At Bangalore in 2004, after the 23-year-old Michael Clarke had made a fizzing century on debut for Australia, team-mate Darren Lehmann declared he should play every Test for the next ten years, even if it meant forfeiting his own place. At Brisbane six years later, when Clarke stood in as one-day skipper against England, he became the first Australian captain in living memory to be booed by a home crowd. In 2012, he passed 200 four times in Tests, a feat not achieved even by Don Bradman - and the hallelujahs rang out.

Excitement, disappointment, re-endearment, respect: this is the not uncommon J-curve for a major cricketer. In Clarke, the plotted points read something like this: infatuation, disillusionment, rehabilitation and, last year, awe. It is a capital J-curve, exaggerated in proportion to his talent.

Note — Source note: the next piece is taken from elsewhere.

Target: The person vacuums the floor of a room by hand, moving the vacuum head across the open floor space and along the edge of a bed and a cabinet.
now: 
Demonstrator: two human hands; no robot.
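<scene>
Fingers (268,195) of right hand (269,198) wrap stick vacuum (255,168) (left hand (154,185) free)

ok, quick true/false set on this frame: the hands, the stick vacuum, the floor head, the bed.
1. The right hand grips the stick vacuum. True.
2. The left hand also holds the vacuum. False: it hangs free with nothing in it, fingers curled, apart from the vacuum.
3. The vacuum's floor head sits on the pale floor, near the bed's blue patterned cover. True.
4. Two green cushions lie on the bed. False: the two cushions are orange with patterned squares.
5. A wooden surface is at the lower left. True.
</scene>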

Clarke arrived with a gift, but in public estimation then acquired baggage, and has taken until recently to shed it. Like Steve Waugh, he is from Sydney's unpretentious western suburbs. Unlike Waugh, he was seen to develop pretensions - glamour girlfriend, fast car, endorsements portfolio - until it seemed Australia saw more of him straddling the centrefold crease than the batting crease. In a country in which the buzzword for two decades or more has been aspiration, this would not have mattered, except it led to a presumption that he was neglecting his cricket and squandering his privilege.

Clarke's rise coincided with Australia's decline. This made him an easy scapegoat, most acutely at the end of the 2010-11 Ashes fiasco. When a dressing-room altercation two years earlier with the flinty Simon Katich finally became known, the public sided with Katich, believing the scrapper had taken the pretty boy down a notch. And when Clarke decamped briefly from a tour of New Zealand to deal with the break-up of his relationship, the late Peter Roebuck tore strips off him for dereliction of duty.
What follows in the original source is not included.